Bob Marsh “Voivox

(Public Eyesore 2008)

In “VioVox” coabitano quindici scorci elettro-acustici concretizzati da Bob Marsh (Che Guevara Memorial Marching, l’ensemble Stationary Accordion Band dove orbitano dalle 6 alle 15 fisamorniche, il duo stabile con Enesto Diaz-Infante, l’amicizia stretta con Brian Day della Public Eyesore con cui ha licenziato buona parte di questi progetti) attraverso l’appoggio equanime della coppia d’archi, violino & violoncello, della voce e di molti samples e loops, messi al mondo direttamente dalla ‘scambievolezza’ del suono acustico con un set di invenzioni brevettate personalmente: Boss Harmonizer, Kork Kaos III Pad e il Silver Park, la più giovane tra le ideazioni strumentali.
Solitamente, Marsh nei suoi lavori imbraccia anche altri strumenti acustici (il piano, l’accordion…); la scelta di combinare questi due archi e l’elettronica, studiata in principio, è risultata la più adatta per una resa armonica finale, densa e omogenea, su cui immettere parentesi vocali che, viceversa, non mostrano nessun rispetto per la precisione dei tempi e per la pulizia.
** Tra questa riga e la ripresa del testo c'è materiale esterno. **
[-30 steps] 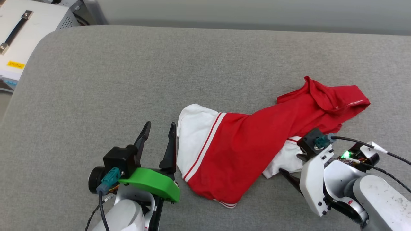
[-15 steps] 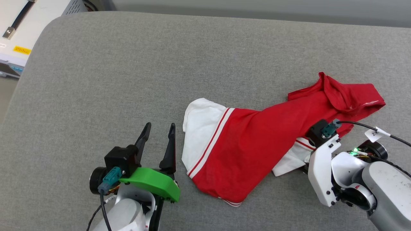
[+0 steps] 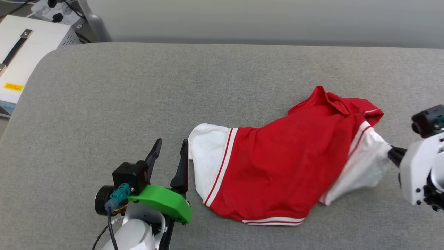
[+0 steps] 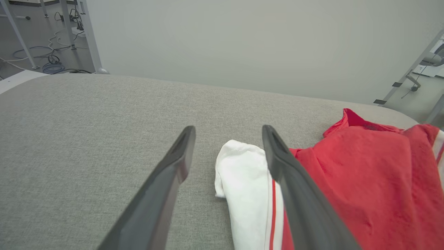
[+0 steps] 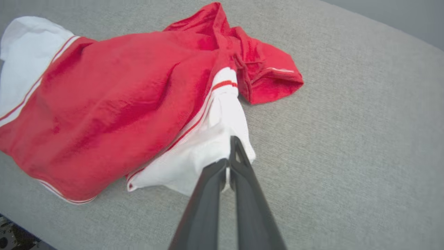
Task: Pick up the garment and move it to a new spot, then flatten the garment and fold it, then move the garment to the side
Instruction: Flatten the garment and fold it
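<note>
Garment (image 3: 284, 166) pinched by right tool (image 5: 229, 154).

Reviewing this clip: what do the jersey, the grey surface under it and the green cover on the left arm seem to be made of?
The jersey: thin, matte cloth, red with white sleeves; it creases and drapes softly. The grey surface: woven upholstery-like textile, fine weave visible, rounded edge suggests padding. The green cover: smooth hard plastic, faint sheen; possibly printed.

Crumpled red garment (image 3: 284, 166), white sleeves, red-white striped trim, on the right half of grey cushion (image 3: 138, 86); one sleeve spread toward cushion's middle, other stretched taut toward its right side.
</note>
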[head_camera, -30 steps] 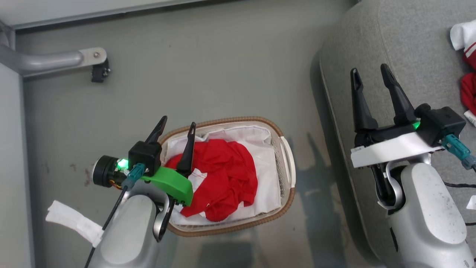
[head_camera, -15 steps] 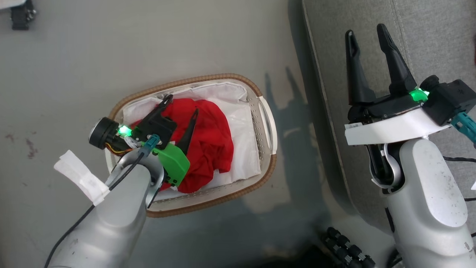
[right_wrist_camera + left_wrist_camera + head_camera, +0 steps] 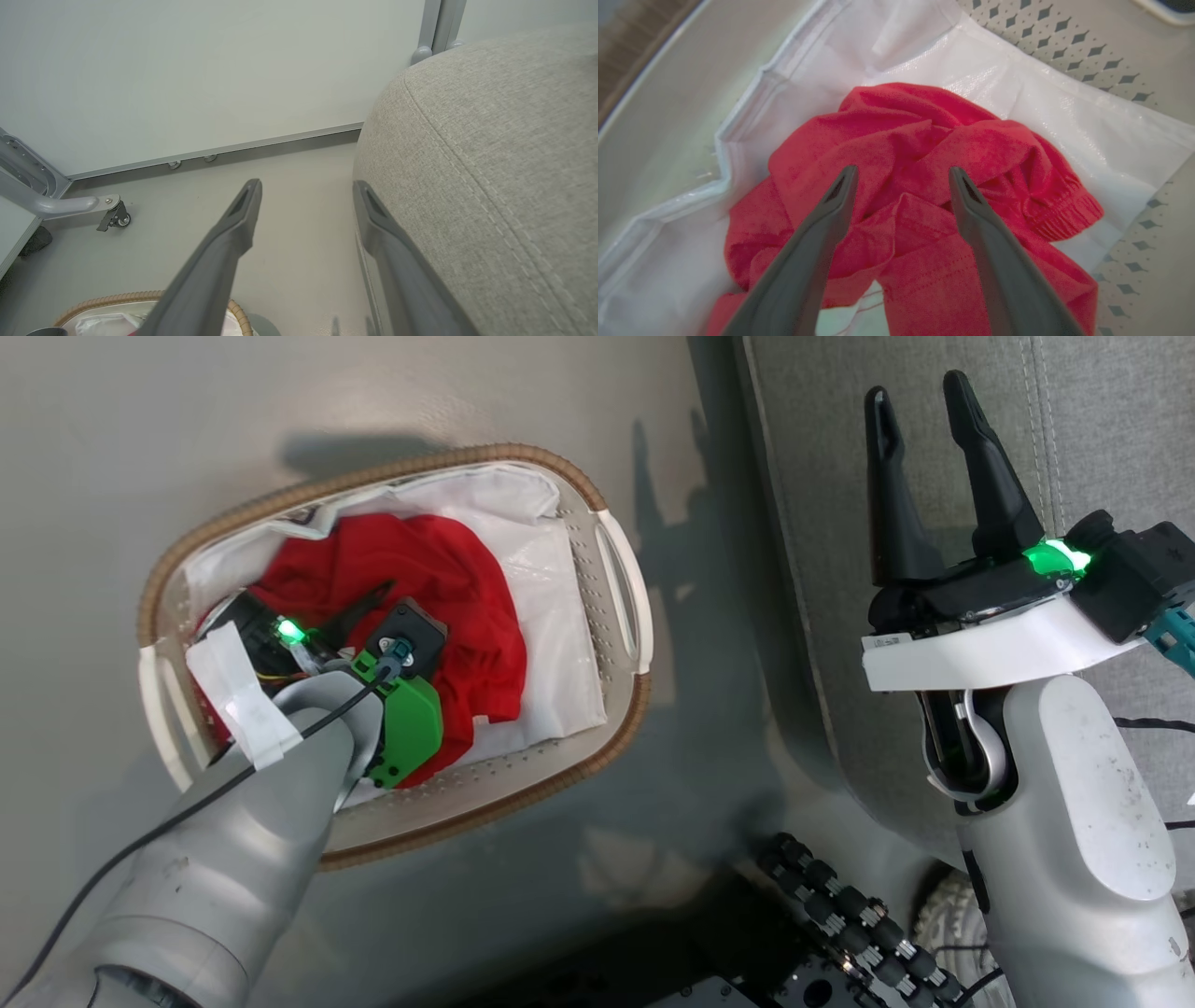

Over Time You’ll See, A Walk In The Park e Forest For The Trees si assomigliano per il livello di gracilità a cui sottopongono le corde vocali. Il mood è oscuro: una specie di dark-impro che, specialmente nel terzo caso, si espande su versanti noise and minimal; il gioco di loop originato dalle corde esplode come un frenetico formicolio di anime irrequiete. Bring Out The Dead è un’onirica allucinazione mistica; in Keep It Sample e Rain In Spain la voce, robotizzatasi del tutto, accresce il grado di asperità della materia elettro-acustica.
Un disco davvero difficile da ascoltare in un solo boccone: l’eccellenza strutturale si scontra con trame troppo complesse e ostiche, anche per gli orecchi più allenati. Uno dei pezzi migliori è sicuramente Indian Summer, dove la voce gutturale si cimenta in un mantra esotico di discreta fattura e scioltezza.